Monday, July 23, 2007

Why Simple Hash Functions Work Well

On my publications page there is a recently finished new paper I'm quite excited about. Part of that excitement is because it's (finally!) my first paper with my remarkable colleague Salil Vadhan. The rest is because I think it answers a question that's been bothering me for nearly a decade.

A fair bit of my research has been on hashing, and often I end up doing simulations or experiments to check or demonstrate my results. For many analyses of hashing processes -- including Bloom filters or the power of two choices, we (or at least I) assume the hash function is truly random -- that is, each element is independently mapped to a uniform location by the hash function. This greatly helps in the analysis. Such an assumption is downright painful to strict theorists (like Salil, who has questioned me about this for years), who rightly point out that hash functions being used are not anything close to truly random, and in fact truly random functions would be far too expensive in terms of space to even write down in practice.

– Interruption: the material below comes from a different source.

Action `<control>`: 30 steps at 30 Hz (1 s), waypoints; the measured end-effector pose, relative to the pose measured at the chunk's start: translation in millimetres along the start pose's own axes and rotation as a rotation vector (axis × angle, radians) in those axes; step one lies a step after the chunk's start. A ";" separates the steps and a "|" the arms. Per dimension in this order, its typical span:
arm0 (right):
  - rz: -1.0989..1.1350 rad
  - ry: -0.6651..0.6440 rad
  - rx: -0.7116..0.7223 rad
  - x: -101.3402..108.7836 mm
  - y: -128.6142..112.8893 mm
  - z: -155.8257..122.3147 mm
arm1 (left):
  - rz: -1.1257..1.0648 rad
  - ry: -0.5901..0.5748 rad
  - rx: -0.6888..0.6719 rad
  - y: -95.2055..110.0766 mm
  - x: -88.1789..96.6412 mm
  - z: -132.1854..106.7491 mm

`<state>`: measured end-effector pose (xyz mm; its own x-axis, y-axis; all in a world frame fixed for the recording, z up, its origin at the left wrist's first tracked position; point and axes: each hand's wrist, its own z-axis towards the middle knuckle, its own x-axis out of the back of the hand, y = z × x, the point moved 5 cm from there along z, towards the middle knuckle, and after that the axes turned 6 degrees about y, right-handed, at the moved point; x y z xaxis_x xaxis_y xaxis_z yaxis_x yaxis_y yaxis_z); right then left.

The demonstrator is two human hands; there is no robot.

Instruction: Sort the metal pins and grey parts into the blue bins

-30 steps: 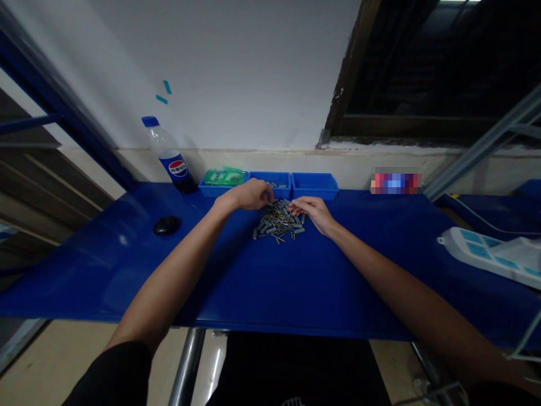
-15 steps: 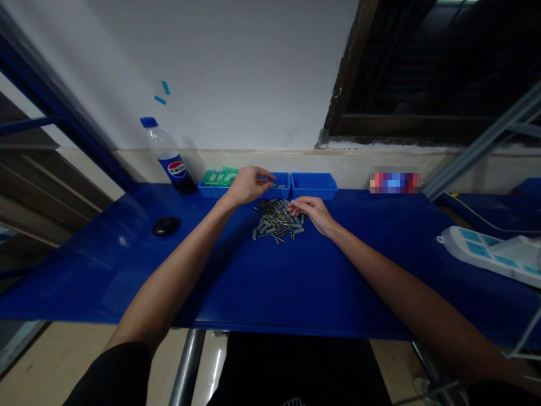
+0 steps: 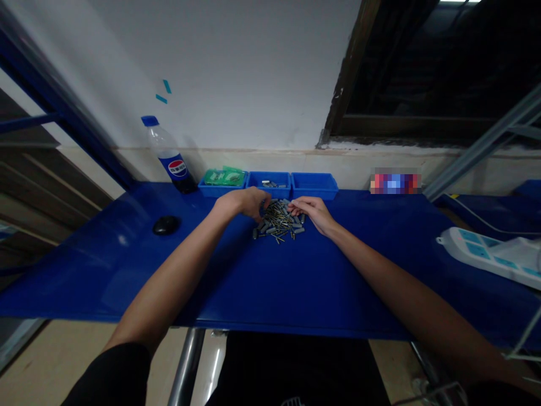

Of course theorists have developed ways to deal with this -- with the seminal work being Carter and Wegman's introduction of universal hashing. The key idea is that you choose a hash function at random from a small family of hash functions that are easy to compute and require little space to express, and this choice guarantees some random property, even it is is not as strong as choosing a truly random hash function. For example, the basic universal hash function families guarantee that for any elements x and y in the universe, if you choose a hash function uniformly from the family, then the probability that x and y land in the same bucket is 1/#of buckets. That is, the collision probability of any specific pair is what it should be. Once you consider 3 elements at the same time, however, the probability that all 3 land in the same bucket need not be (1/# of buckets)^2, as it would be for a truly random hash function.

The most used variation is probably k-wise independent hash families, which have the property that when a hash function is chosen from that family, any collection of k elements are independently and uniformly distributed.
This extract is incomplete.